Tell us about your tour vehicle.
We don’t have a regular tour vehicle. In Australia we often fly into a capital city – Sydney, Brisbane, Adelaide, say – and then radiate out to towns within a 2 to 3 hour drive. For that we usually hire a Kia van or something similar. It’s a library on the way out, a night club on the way home.
How do you eat cheaply and/or healthy while on tour?
There are enough good options in most places. I like fresh fruit and veggies, good bread. America has much better Mexican and Tex Mex food than Australia so I always give that a good go when I’m in the US. Exercise is important so I walk as much as possible. There are a few keen swimmers, footballers and tennis players in the band so we’re always on the lookout for pools, beaches, tennis courts, playing fields and such.
How many strings do you break in a typical year? How much does it cost to replace them?
I used to break them quite a lot but less so these days. Must have developed some technique along the way. And I play guitar more with my fingers now. On tour I change them every three or four shows.
Where do you rehearse?
It’s a 100 year old bakehouse converted into rehearsal rooms. The top room is large and spacious and there’s an acoustic piano in the corner. We use it for warm up gigs sometimes. We can squeeze 80 or so people in there. There’s a Man Ray photo of Lee Miller on the wall on the way in which I always say hello to. “Hello, Man, hello, Lee.” Now she has a story!
What was the title and a sample lyric from the first song that you wrote?
A song in open G tuning called “The Going Down”. Only four lines:
It’s the going down that wakes you
It’s the running around that breaks you
It’s the falling apart that makes you
It’s the riding of trains that takes you
Describe your first gig.
Open mic night at a folk club in Salamanca Place, Hobart, Tasmania, 1974. I sang “Girl From The North Country” and an Australian folk song “Streets of Forbes”. I was incredibly nervous and drank too much from relief after I’d finished. A good friend helped me home and to my bed. Still my friend today after fifty years.
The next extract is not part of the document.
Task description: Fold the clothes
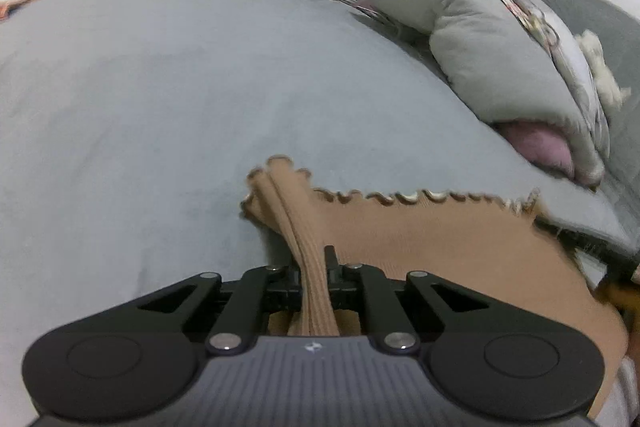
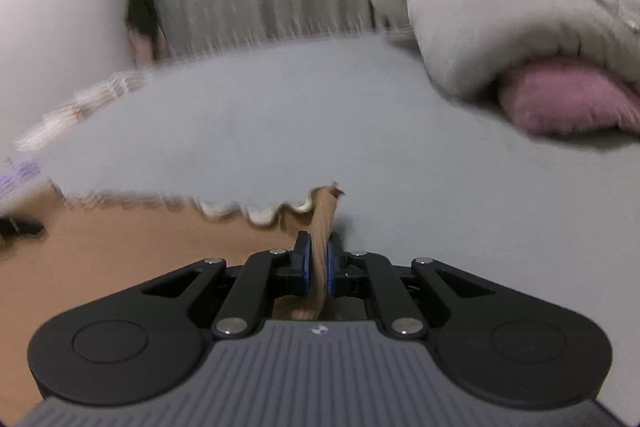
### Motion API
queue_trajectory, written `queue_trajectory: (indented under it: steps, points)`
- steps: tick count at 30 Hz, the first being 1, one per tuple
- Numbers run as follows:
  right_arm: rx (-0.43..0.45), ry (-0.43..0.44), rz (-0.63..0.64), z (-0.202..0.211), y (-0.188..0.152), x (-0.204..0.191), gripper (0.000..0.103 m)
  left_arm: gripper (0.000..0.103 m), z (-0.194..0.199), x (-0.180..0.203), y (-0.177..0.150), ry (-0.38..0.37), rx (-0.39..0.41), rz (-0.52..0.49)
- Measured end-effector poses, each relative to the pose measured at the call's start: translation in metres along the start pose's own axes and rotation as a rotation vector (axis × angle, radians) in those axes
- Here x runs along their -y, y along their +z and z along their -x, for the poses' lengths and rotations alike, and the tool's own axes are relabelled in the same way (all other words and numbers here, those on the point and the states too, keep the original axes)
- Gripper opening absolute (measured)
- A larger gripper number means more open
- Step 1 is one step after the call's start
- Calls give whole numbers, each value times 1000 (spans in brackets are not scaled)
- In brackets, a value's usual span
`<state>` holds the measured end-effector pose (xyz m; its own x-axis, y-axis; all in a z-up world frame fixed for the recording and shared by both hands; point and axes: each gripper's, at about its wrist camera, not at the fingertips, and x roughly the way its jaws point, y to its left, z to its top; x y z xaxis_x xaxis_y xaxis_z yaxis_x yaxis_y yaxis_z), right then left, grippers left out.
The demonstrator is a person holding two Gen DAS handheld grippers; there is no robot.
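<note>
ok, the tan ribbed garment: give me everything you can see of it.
The tan ribbed garment is a knit in a light brown, with a wavy scalloped hem trimmed in cream. It lies spread on the grey bed sheet. Two bunched corners are lifted off the sheet: the left gripper has its jaws shut on one pinched fold, and the right gripper has its jaws shut on the other. The hem runs between the two grips. The rest is out of frame.
</note>
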<state>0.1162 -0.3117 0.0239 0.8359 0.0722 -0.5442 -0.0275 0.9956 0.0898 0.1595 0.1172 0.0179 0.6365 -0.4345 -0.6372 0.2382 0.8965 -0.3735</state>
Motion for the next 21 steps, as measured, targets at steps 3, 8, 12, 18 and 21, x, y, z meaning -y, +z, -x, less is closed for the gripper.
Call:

What was your last day job? What was your favorite day job?
Kitchen hand. ‘Dish pig’, they say here. I did that in quite a few places over the years.
My favourite day job was working as an outside cleaner for The Adelaide Festival Centre in the early seventies. It was only four hours a day in the morning. I did it with the friend who helped me home from my first world shattering performance. It was pretty cruisy work, mooching around at the end of a big broom alongside the park and the river. When it rained we’d duck in to the railway café next door for sweet, milky tea and fruit buns. We had an easy-going boss.
What one thing do you know now that you had wished you knew when you started your career in music?
I don’t know how to answer that question. How do you know something until you’ve experienced it? And I don’t think of writing songs and playing them as a career. It’s more of an anti-career. A career is something you’re supposed to know how to do. I don’t know how to write songs. If I did I’d write one every day.